**Information shown**
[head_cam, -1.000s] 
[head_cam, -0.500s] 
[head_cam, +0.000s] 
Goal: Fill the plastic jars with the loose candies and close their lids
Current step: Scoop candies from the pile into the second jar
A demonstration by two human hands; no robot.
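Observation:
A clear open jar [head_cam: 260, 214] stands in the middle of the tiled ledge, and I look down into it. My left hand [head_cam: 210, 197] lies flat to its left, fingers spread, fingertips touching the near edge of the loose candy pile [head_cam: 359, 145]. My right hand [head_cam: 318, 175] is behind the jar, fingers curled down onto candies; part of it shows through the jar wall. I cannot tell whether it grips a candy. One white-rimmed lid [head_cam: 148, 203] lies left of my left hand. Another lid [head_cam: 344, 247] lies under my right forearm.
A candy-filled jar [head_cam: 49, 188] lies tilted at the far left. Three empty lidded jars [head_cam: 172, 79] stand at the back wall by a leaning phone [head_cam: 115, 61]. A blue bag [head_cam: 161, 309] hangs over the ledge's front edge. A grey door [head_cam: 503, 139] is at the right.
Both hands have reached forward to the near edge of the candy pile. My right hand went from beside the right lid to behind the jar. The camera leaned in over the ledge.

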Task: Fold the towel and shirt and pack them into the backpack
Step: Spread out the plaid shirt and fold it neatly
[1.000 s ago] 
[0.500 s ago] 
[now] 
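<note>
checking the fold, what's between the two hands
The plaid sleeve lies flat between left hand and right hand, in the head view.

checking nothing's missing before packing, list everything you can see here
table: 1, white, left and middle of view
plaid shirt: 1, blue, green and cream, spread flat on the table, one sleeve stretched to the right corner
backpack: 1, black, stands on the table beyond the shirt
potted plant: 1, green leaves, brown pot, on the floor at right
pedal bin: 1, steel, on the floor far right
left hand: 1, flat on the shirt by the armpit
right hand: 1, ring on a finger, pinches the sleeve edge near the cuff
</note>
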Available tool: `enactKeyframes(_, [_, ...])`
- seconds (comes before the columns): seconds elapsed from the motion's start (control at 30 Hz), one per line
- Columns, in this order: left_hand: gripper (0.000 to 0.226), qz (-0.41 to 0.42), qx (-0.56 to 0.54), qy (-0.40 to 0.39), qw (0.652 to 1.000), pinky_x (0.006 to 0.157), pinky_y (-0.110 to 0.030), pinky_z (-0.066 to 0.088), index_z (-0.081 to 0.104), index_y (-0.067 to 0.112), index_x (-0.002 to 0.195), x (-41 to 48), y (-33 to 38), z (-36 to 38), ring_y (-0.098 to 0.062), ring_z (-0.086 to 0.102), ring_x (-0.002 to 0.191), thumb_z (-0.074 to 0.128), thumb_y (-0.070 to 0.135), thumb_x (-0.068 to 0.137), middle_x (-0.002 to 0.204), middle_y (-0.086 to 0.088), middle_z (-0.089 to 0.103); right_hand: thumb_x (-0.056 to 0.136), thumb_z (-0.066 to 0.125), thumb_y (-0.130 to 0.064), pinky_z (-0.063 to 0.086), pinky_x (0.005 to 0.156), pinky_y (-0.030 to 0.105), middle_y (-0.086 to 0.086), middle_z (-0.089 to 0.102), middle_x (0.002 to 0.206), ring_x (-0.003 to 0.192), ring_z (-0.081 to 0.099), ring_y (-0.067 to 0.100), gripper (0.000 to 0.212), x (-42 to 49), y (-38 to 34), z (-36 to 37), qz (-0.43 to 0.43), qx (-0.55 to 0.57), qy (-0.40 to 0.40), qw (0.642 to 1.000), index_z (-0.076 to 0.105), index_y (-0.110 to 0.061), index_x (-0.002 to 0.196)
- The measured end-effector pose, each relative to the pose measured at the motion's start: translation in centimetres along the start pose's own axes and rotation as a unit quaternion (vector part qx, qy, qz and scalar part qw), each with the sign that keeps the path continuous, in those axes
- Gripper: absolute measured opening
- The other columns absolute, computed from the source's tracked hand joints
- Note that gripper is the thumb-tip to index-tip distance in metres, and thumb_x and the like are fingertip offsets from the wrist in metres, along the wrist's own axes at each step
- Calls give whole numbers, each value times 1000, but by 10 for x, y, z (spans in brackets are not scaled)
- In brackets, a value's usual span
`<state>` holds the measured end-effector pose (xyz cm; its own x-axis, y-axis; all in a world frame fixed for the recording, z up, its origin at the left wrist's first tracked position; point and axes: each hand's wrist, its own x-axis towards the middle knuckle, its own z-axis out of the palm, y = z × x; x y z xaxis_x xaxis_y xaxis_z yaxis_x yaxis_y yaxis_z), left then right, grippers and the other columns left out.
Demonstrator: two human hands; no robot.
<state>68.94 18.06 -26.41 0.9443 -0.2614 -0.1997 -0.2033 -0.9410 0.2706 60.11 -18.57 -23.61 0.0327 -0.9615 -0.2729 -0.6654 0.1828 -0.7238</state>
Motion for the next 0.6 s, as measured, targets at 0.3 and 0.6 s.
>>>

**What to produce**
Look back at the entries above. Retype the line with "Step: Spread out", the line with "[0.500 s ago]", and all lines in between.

**Result**
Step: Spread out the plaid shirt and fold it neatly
[1.000 s ago] 
[0.500 s ago] 

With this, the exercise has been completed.